19 May 2020

em linha recta

Eram quatro e estavam sentados em linha recta, da janela até à porta. Não se mexeram e estiveram com a paciência dos conformados, a deixar o tempo denso a escorrer horas abaixo, sem entusiasmo nem alegria. Ali estavam desde as dez da manhã, não há intervalos nem pausas. Não foi bom ver os meus alunos. Imóveis e de máscara, poupem-me ao lugar-comum de que os olhos são o espelho da alma e que assim se realçam os olhos, aceitámos o infortúnio de regressar a um local onde outrora houve vida. Depois perguntei como tinha sido o primeiro dia e responderam-me 'sem vontade de voltar para o segundo'. A Mara não mexeu no telemóvel, o Ricardo tão longe e recolhido naquele objecto abjecto que mal o senti, a Lina ficou quieta, depois de comer um snack de um tupperware e recolocar a máscara, e a Marta esteve hirta e atenta. Lá fora os nenúfares estavam proscritos com uma fita delimitadora, o caminho ladeado por baias, que ninguém ouse pôr o pé além.

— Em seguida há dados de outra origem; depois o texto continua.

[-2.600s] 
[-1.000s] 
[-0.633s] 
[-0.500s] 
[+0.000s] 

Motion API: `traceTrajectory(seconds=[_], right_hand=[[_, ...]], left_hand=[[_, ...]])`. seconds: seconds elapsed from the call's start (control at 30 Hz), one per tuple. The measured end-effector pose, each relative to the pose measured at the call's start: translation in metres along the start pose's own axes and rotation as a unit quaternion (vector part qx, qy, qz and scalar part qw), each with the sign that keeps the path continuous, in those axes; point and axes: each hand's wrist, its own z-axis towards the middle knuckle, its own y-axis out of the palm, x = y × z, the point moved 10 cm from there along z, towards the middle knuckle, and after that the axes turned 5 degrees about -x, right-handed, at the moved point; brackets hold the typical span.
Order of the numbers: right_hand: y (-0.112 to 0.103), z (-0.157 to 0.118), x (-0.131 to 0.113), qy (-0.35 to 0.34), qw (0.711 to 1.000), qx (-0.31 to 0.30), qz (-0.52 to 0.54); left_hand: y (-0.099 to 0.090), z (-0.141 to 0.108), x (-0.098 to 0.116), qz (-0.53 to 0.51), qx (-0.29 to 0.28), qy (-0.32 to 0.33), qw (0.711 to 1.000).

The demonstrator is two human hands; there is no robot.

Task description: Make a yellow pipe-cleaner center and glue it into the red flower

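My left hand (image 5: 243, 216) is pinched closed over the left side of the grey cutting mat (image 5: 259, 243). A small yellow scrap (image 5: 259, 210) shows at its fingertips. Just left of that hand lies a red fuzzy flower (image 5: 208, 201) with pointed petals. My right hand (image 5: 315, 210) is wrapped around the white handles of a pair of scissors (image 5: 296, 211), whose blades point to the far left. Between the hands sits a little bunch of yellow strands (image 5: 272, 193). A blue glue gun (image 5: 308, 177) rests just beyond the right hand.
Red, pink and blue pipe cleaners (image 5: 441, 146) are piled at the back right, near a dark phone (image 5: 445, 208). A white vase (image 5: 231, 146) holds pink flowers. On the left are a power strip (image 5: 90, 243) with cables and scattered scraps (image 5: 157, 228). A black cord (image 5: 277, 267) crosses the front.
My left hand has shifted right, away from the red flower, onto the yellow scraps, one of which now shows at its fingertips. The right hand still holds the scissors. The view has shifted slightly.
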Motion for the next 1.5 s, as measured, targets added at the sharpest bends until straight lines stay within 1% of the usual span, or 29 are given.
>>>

Saíram à hora e eu fiquei a pensar que aquilo agradaria certamente a muitos: alunos perfilados, caminho indicado, actividades mortas, a felicidade de ninguém roubar aulas a ninguém, toda a gente sabe que tudo o resto é ruído e só as aulas trazem a luz ao mundo, e de não me atormentarem o sono com alíneas e directrizes estúpidas. Entrar ordeiramente pelo caminho prescrito, despejar 'matéria' e sair. O céu para uns. O inferno para outros. Pobre escola, o que te estão a fazer.